The Fourth Industrial Revolution age is beginning to shape how businesses function and leaders need to examine how society and business should fundamentally and structurally adapt in line with today’s vastly changed world. The reality is society is facing more risks today than a few years ago, from security of information to the impact of artificial intelligence (AI) – aka the intelligence shown by machines – on jobs.
It would be reckless for any business not to watch these trends and developments very closely. Over the coming years, the innovation-driven economy will continue to fuel fast-paced change and technological disruption. Every sector – health, communication, production, transportation, insurance etc. – will not only be impacted but will be transformed. This will have huge implications for insurers globally.
Taking health care as an example, CIO.com reports that the AI market is set to experience a compound annual growth rate of 40 percent through 2021, largely because AI has the potential to improve health care outcomes by 30 to 40 percent while simultaneously cutting the costs of treatment in half. The implications for medical aid and health insurance will be fundamental.
And according to prescouter.com, the use of AI to predict the paths of pedestrians and cyclists will decrease traffic accidents and injuries. If this is true, it would have a major impact on car insurance underwriting. So as AI and automation continue to advance, the insurance industry is developing new ways to assess and underwrite risk. There is so much to consider and define for insurers. Many of our typical claims of today will change going into the future. For e.g.:
– Who is responsible when a self-driving car accidentally injures someone?
– If surgery is performed by a robot, how will medical insurance change?
– How many jobs will be reduced by automation and how many new jobs and skills will be created by these new technologies?
– How dramatically will workplace risks change as a consequence?
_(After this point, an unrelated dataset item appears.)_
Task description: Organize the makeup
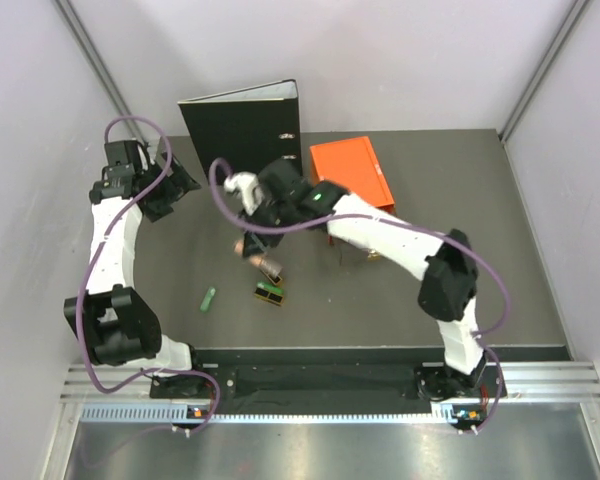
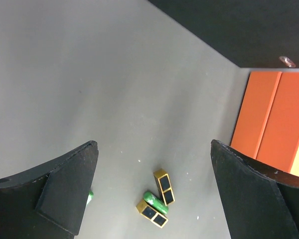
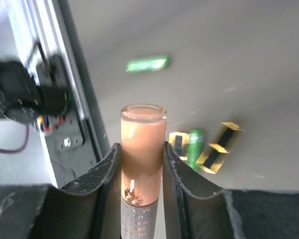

The WEF will also be looking closely at climate change as unpredictable weather patterns and an increase in catastrophes continue to wreak havoc globally. Insurers play a crucial role in rehabilitating communities after a disaster. Going forward, we’ll continue to focus on how to predict and proactively mitigate risks synonymous with weather events. AI could make the prediction side more accurate than we can currently imagine.
Both the public and private sectors will be influenced and are likely to form stronger strategic partnerships in 2019, and beyond, to the benefit of our greater society. With sustainable development a focus for this year, we are likely to see more corporates partnering with the private sector to address issues such as education and the environment. We can also expect to see ESG (Environment, Social and Governance) factors being more overtly prioritised in decision-making, especially given the ubiquity of the climate change conversation.
For South Africa, 2019 is an absolutely pivotal year. The general election will set the tone for the next few years politically but also, crucially, economically. Insurance has a huge role to play in transforming any economy by protecting citizens and businesses from major financial risks. As such, we will be working hard alongside government and other stakeholders to bring about meaningful reforms to invigorate economic growth and ensure insurance is more inclusive going forward.
So while local insurers will dedicate a lot of their time to pivoting into the fourth industrial revolution, we will also expect a landmark year in terms of our country’s future as we help businesses and individuals mitigate their risks for a lasting, positive impact on our country.